Algorithm for permutations of a string of characters, with no duplicate orders

https://softwareengineering.stackexchange.com/questions/391131

24-02-2021
|

Question

I've seen a lot of good questions about similar problems but not exactly what I'm looking for.

Given: a non-unique set of symbols (or characters)

(1, 1, 2, 3)

Expected: an output similar to this (the order isn't important, only the elements outputed)

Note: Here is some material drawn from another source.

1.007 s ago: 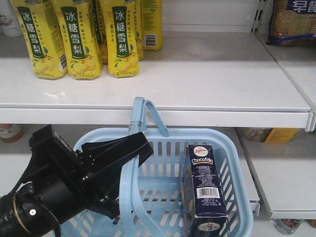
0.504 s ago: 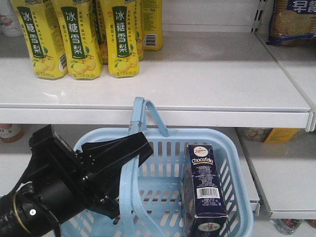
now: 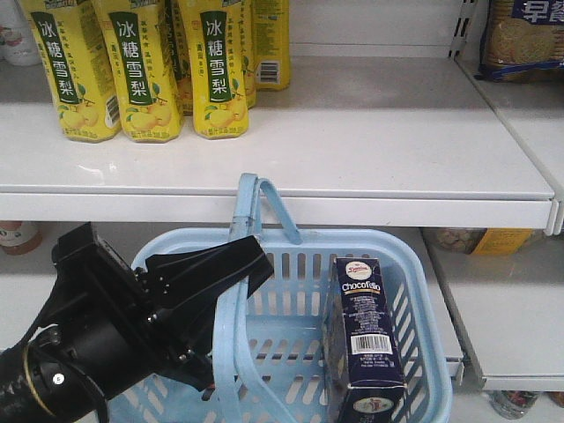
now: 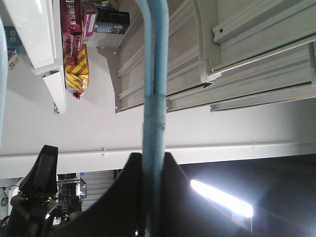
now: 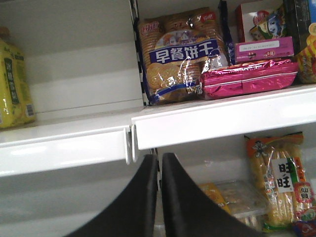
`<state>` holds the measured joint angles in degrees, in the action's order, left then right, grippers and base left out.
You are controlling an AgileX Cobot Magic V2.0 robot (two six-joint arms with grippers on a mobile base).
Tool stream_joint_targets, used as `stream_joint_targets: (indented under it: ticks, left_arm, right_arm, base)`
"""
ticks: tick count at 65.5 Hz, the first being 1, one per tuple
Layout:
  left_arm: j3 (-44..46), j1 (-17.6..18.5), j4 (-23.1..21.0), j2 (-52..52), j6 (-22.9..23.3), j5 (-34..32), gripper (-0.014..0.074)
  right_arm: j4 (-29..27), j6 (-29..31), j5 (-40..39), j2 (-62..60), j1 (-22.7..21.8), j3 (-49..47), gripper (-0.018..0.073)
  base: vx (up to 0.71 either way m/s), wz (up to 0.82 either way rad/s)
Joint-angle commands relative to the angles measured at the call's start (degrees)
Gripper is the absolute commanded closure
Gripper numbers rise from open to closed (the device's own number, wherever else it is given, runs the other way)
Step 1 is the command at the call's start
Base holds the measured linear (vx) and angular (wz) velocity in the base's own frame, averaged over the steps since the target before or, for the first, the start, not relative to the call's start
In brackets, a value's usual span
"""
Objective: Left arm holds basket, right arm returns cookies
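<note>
The fingers (image 4: 126, 192) of the left gripper (image 3: 231, 291) are clamped on the basket's two hoop handles (image 4: 152, 74). In the left wrist view the handles lie pressed together and run up between the fingers as one pale blue band. The fingers (image 5: 143, 197) of the right gripper (image 5: 159, 192) stand almost together, with only a thin slit between them. They hold nothing and point toward the shelving.

The cookie box (image 3: 366, 335) stands upright inside the basket (image 3: 300, 240), close to its right wall. Its barcode side faces the front camera, with the white "Chocofello" lettering near the top. The basket is below and in front of the upper shelf (image 3: 379, 141), and the tops of its handles reach just in front of that shelf's front edge.

Yellow drink bottles (image 3: 141, 70) stand in the shelf's back-left corner. In the next bay to the right, a bag of biscuits (image 5: 177, 54) stands at the left edge of its shelf, with a pink packet (image 5: 249, 79) just beside it.
</note>
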<state>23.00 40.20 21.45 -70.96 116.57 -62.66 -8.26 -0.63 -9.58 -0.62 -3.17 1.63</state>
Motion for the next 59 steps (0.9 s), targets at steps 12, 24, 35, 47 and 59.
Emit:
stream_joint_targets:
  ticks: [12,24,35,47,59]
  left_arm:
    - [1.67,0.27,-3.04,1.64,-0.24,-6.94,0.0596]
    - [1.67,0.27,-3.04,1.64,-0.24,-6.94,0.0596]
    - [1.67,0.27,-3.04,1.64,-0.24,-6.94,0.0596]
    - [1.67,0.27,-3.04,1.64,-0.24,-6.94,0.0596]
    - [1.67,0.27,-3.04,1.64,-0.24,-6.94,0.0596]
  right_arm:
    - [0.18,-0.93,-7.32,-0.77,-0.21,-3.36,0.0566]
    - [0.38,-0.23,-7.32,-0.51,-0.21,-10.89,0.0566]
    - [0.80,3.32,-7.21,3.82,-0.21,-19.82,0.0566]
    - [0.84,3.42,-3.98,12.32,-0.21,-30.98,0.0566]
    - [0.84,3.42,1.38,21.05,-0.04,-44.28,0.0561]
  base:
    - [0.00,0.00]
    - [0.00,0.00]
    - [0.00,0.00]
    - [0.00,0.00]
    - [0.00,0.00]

I know I could pipe the permutation output into another algorithm similar to the uniq bash command but Im going to be using this on large strings and I want the "uniqueness" done on the fly not after the fact.

I imagine the easiest way to do something like this is to use a hash in the permutation algorithm with the permutations being the key but is there a smarter way to do this? Am I missing a cool trick here?

Edit: For better examples, I've provided two more

# given a set (1,1,1,2,3)
[1, 1, 1, 2, 3]
[1, 1, 1, 3, 2]
[1, 1, 2, 1, 3]
[1, 1, 2, 3, 1]
[1, 1, 3, 1, 2]
[1, 1, 3, 2, 1]
[1, 2, 1, 1, 3]
[1, 2, 1, 3, 1]
[1, 2, 3, 1, 1]
[1, 3, 1, 1, 2]
[1, 3, 1, 2, 1]
[1, 3, 2, 1, 1]
[2, 1, 1, 1, 3]
[2, 1, 1, 3, 1]
[2, 1, 3, 1, 1]
[2, 3, 1, 1, 1]
[3, 1, 1, 1, 2]
[3, 1, 1, 2, 1]
[3, 1, 2, 1, 1]
[3, 2, 1, 1, 1]

# given a set (1, 1, 2, 2, 3)
[1, 1, 2, 2, 3]
[1, 1, 2, 3, 2]
[1, 1, 3, 2, 2]
[1, 2, 1, 2, 3]
[1, 2, 1, 3, 2]
[1, 2, 2, 1, 3]
[1, 2, 2, 3, 1]
[1, 2, 3, 1, 2]
[1, 2, 3, 2, 1]
[1, 3, 1, 2, 2]
[1, 3, 2, 1, 2]
[1, 3, 2, 2, 1]
[2, 1, 1, 2, 3]
[2, 1, 1, 3, 2]
[2, 1, 2, 1, 3]
[2, 1, 2, 3, 1]
[2, 1, 3, 1, 2]
[2, 1, 3, 2, 1]
[2, 2, 1, 1, 3]
[2, 2, 1, 3, 1]
[2, 2, 3, 1, 1]
[2, 3, 1, 1, 2]
[2, 3, 1, 2, 1]
[2, 3, 2, 1, 1]
[3, 1, 1, 2, 2]
[3, 1, 2, 1, 2]
[3, 1, 2, 2, 1]
[3, 2, 1, 1, 2]
[3, 2, 1, 2, 1]
[3, 2, 2, 1, 1]

Solution

One possible way could be to first convert your string in a map of character to integers.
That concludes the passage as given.